Illustration Friday: Black and White

Lady Liberty - 1999 - scratchboard

Okay, so I'm not exactly sticking with my goal of drawing new images for Illustration Friday. I am still drawing, which is good, but when the topic of "black and white" was announced, this older creation immediately came to mind.

This is my one-and-only (so far) excursion into the world of scratchboard. It was an exercise for a class in illustration styles and techniques. While it could clearly be a lot better, I'm pretty happy with how it turned out considering I'd never used the material before.

Friday, June 17, 2005

I am a chestnut tree!

Several years ago, a friend sent me a sort of "tree zodiac" list, in which the year is broken up into groups of dates, and each date group has a corresponding tree. You find the group that contains your birthdate, and the tree associated with that group supposedly represents specific character qualities and traits that apply to you.

Now normally I'm not the type that puts a lot of trust or belief in these types of things, but I took a look at it anyway. I went down the list to the range where my birthdate fell, and I and found my tree...

A chestnut tree.

Hmmm....chestnut. Okaaayyyyyy....

I looked at personality profile for the chestnut, and was kind of surprised to find that many of the attributes did fit quite well with me. One particular attribute, though, left my friend and I a tad confused: vivacious. We both had a rough idea what it meant, but we were curious to know the specifics.

That night when I got home, I dug out my handy-dandy dictionary and looked it up. When I read the first word in the definition, I laughed my head off. I called the friend who had sent me the list.

"You'll never guess what the first word is in the definition of 'vivacious'," I said.

"What? What is it?"


There couldn't be a better match.

I am a chestnut tree!

Thursday, June 16, 2005

Escher and animation

I like to keep a page-a-day calendar on my desk at work, and this year I decided to get one containing the art of M.C. Escher. In addition to daily samples of his drawings and woodcuts and such, the weekend pages feature quotes from Escher, several of which hit home to me from an animation standpoint...
"The flat shape irritates me -- I feel like telling my objects, you are too fictitious, lying there next to each other static and frozen; do something, come off the paper and show me what you are capable of!
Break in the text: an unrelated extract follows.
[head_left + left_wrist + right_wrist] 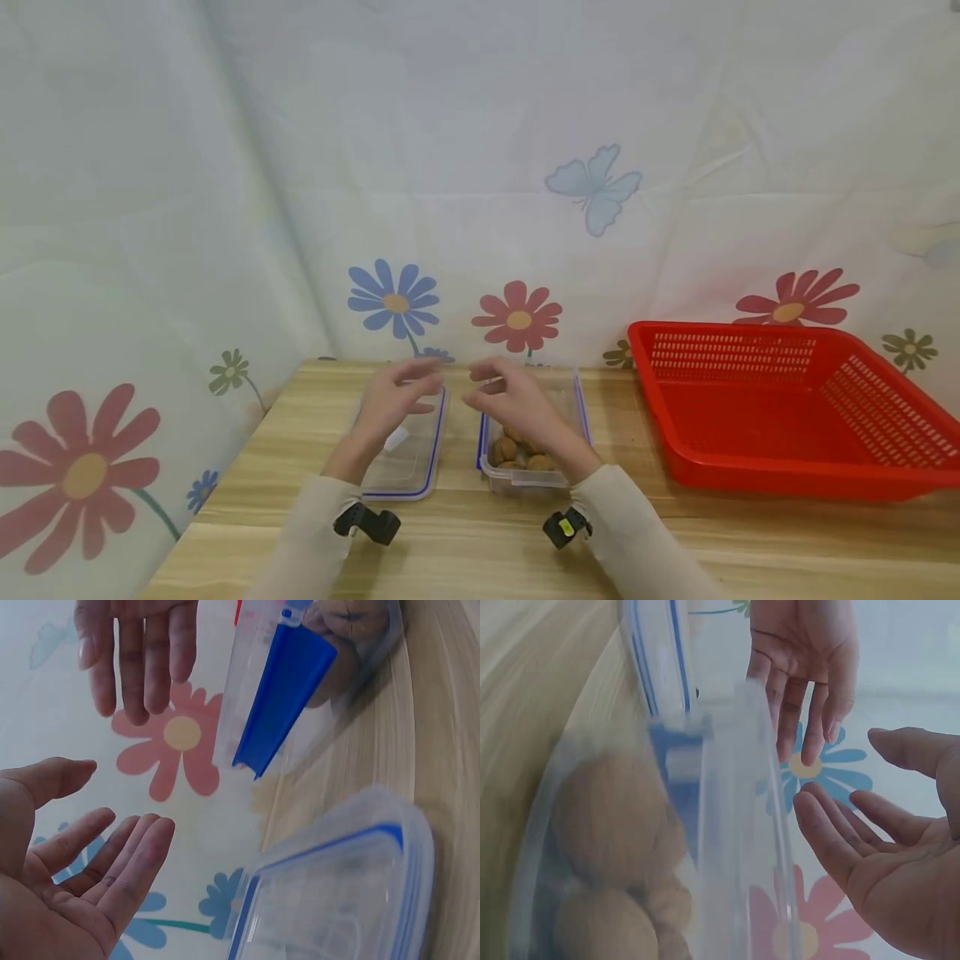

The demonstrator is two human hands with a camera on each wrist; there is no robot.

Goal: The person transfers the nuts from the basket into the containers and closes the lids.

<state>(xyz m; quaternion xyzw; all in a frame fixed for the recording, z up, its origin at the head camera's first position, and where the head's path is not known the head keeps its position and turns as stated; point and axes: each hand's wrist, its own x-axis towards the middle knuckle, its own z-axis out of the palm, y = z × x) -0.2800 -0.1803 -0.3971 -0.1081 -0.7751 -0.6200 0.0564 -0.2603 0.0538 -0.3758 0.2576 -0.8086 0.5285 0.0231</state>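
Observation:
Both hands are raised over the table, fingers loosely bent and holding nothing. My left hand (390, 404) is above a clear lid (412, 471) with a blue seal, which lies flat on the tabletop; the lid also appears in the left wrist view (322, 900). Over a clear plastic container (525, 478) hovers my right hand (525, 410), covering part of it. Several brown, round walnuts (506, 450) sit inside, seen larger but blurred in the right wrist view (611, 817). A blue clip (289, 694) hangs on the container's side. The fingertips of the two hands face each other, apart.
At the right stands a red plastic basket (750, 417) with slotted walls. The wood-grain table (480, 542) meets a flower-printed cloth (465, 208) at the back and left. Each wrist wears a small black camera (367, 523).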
So I make them come out of the plane."

"When, upon completion of high school, I became a student of the Haarlem School for Architecture and Decorative Arts, I came within a hairsbreadth of having the opportunity to become a useful member of society. . . . But the school also offered a course in graphic arts."

"There is indeed a great satisfaction in acquiring skill, in coming to thoroughly understand the qualities of the material at hand and in learning to use the instruments we have -- in the first place, our hands! -- in an effective and controlled way."

"That remarkable urge to obtain multiple images, for which I have no rational explanation, probably goes back to a primeval instinct. It has something to do with "Go forth and multiply..."

"The graphic artist's immaterial and purely spiritual ideal is the fruitful transfer of thoughts from one human being to as many fellow human beings as possible."

Wonderful stuff! I'll share more later as I come across them.

Wednesday, June 15, 2005

Illustration Friday: Summer

Harold has mixed feelings. He's happy that it's summer. He's sad that his hat is too small to protect him from the sun's burning rays.

Thus begins my venture into the world of Illustration Friday. I won't go into great detail on why drawing frustrates me, but it does. However, I know that I need to practice, even with uber-cheap little doodles like this, so I figured I'd give it a shot.

I scratched this out on a sticky-note at work yesterday. I didn't have a specific idea in mind when I began. I just started with the eyes and nose, then doodled my way out from there. Perhaps the sticky-note will be my surface of choice for all these weekly drawings. Hmmm....

Friday, June 10, 2005

Balance and Seward Street

I'm a relative newbie at this game called "animation," having only been in the business for four years. In that time, though, I've seen a hefty variety of attitudes about the the animation industry, and heard plenty of stories -- both good and bad -- about people, companies, projects, etc. I've also been thrown some interesting curves along the way, helping me to build my own collection of stories. I'll never forget attending my first company meeting on day three of my first animation job and finding that I was about to have my first brush with layoffs. *SMACK!* Hello, reality!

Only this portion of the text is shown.